IBMは、どうしてiPhoneを選んだのか

アップル×IBMの提携で始まったこととは?

2014年3月、ハノーバーでのIT見本市におけるIBMのブース(写真:ロイター/アフロ)

2014年7月、アップルが開発者向け会議で発表したIBMとの提携は、具体的なプロダクトとなって同年12月に「IBM MobileFirst for iOS」として10種類のアプリがリリースされていたことを記憶している読者も少なくないだろう。現在、その数は14本にまで増えている。

企業向けアプリケーション、サービス、クラウド構築に長けたIBMと、スマートフォンをめぐる新しいデジタル世界の覇者であるアップルが、いったいどのような成果を挙げるのかに注目してきた人は少なくないと思う。

IBMは今後も「IBM Mobile First for iOS」を充実させ、各種業務に特化した100種類以上のアプリを揃えていくというが、日本でもその成果が生まれようとしているという。14種類のアプリのうち7種類は日本語化を終え、さらに日本固有の顧客ともカスタム仕様のアプリ開発プロジェクトが進んでいるという。

企業システムはモバイル化に取り残されている

日本IBM、モバイル事業統括部で事業部長をつとめる藤森慶太氏は「日本でも2008年のiPhone 3G投入以降、とりわけコンシューマ向け電子機器、エンターテインメントの分野は市場環境が様変わりした。ところが、企業向け情報ソリューションも大きく変革したかというと、答えはノーだ。2008年より前も、後も、企業のシステムは大きく変化しなかった」と話す。

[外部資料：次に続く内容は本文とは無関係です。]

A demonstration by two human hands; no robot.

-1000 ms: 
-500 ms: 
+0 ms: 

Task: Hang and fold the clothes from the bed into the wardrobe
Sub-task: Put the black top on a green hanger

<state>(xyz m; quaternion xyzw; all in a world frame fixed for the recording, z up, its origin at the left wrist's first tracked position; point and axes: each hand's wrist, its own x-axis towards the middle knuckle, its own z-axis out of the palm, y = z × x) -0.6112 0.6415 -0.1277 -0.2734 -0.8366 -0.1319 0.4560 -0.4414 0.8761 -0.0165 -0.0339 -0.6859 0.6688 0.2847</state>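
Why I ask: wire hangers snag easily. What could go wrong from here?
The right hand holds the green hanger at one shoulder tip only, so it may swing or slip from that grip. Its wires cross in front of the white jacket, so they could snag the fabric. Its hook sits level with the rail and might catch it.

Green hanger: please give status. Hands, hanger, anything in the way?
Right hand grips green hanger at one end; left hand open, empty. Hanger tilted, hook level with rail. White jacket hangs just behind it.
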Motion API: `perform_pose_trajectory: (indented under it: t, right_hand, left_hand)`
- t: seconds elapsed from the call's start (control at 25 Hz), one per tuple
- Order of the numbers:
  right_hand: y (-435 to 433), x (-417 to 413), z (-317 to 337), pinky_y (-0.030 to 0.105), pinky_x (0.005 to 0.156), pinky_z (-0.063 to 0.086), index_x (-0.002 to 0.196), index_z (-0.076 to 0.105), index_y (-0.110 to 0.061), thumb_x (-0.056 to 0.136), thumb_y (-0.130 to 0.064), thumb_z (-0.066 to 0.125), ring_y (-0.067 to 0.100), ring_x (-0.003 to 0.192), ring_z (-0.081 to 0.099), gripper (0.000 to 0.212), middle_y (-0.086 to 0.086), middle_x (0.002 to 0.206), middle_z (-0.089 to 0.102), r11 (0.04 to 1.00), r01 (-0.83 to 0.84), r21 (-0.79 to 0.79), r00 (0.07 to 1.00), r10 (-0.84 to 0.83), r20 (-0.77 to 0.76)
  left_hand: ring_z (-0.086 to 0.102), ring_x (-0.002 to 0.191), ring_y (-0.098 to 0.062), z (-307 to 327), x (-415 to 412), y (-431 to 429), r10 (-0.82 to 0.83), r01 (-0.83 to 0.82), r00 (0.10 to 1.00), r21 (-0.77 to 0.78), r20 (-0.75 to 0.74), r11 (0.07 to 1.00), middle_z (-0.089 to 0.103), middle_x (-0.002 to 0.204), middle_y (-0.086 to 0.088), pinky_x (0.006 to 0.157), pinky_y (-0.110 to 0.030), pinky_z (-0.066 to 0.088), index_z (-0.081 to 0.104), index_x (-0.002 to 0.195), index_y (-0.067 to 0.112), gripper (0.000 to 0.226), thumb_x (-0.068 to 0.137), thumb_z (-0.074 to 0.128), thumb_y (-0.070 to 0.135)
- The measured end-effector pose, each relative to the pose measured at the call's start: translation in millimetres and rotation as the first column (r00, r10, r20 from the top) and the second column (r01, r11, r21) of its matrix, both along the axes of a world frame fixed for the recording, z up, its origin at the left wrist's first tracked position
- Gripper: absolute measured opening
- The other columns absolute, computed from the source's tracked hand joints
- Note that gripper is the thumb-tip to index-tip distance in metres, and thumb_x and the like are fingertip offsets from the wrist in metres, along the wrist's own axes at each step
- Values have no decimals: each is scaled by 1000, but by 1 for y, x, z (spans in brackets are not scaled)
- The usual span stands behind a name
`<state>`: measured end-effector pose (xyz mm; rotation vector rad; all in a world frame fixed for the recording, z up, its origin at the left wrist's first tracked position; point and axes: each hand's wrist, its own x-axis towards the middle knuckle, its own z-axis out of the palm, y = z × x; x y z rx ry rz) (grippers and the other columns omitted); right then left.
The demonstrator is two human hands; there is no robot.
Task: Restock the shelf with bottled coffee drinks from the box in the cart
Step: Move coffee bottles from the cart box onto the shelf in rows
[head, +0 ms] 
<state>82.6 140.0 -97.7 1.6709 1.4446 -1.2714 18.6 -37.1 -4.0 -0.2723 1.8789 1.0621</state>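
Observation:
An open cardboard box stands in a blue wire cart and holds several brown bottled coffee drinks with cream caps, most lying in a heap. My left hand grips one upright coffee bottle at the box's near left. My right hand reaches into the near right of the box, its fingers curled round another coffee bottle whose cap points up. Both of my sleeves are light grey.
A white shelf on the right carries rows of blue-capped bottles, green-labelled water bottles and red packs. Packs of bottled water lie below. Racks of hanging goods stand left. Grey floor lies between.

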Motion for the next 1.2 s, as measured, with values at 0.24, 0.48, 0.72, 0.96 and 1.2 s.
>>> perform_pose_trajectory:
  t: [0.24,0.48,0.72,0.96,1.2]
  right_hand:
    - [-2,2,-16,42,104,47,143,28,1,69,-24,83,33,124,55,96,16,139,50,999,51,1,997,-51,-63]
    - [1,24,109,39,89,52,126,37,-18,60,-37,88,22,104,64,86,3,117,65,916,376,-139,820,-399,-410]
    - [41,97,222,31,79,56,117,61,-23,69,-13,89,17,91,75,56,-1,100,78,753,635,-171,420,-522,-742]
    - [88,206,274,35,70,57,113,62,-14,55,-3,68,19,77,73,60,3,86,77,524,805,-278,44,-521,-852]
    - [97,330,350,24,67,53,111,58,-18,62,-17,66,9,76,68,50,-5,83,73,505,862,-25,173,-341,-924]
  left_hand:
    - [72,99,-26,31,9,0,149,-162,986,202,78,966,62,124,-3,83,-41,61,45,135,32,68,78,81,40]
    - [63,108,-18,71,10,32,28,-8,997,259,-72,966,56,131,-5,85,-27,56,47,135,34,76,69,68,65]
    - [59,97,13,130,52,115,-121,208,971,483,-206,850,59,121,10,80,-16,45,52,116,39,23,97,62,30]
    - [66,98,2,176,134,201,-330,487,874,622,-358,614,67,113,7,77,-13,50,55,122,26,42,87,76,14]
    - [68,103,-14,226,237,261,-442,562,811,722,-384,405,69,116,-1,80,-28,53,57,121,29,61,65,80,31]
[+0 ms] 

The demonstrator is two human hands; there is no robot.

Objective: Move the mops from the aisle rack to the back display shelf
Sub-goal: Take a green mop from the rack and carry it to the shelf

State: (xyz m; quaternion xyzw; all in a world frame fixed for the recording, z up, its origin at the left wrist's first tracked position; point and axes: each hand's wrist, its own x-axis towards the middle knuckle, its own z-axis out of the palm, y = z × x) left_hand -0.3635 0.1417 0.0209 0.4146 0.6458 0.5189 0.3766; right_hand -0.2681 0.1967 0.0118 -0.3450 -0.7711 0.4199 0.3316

しかし、アップルとIBMが共同で開発した「IBM Mobile First for iOS」ならば、世の中を変えられると藤森氏はいう。

コンシューマ向け中心のサポート体制を採るアップルのカスタマサポートを補完するため、アップルの製品サポートプログラムを拡張し、IBMのカスタマサポートが企業顧客のための支援体制を整えることも、両者の提携メニューの中に含まれている。

加えて、IBMはすでに多くの大手顧客との間に信頼関係を築き上げており、クラウドプラットフォームを通じて、顧客とアプリケーションを共同開発してきた。そのIBMが自社のクラウドに統合するかたちで、iOS端末に特化した新しいアプリソリューションを構築していくことができる。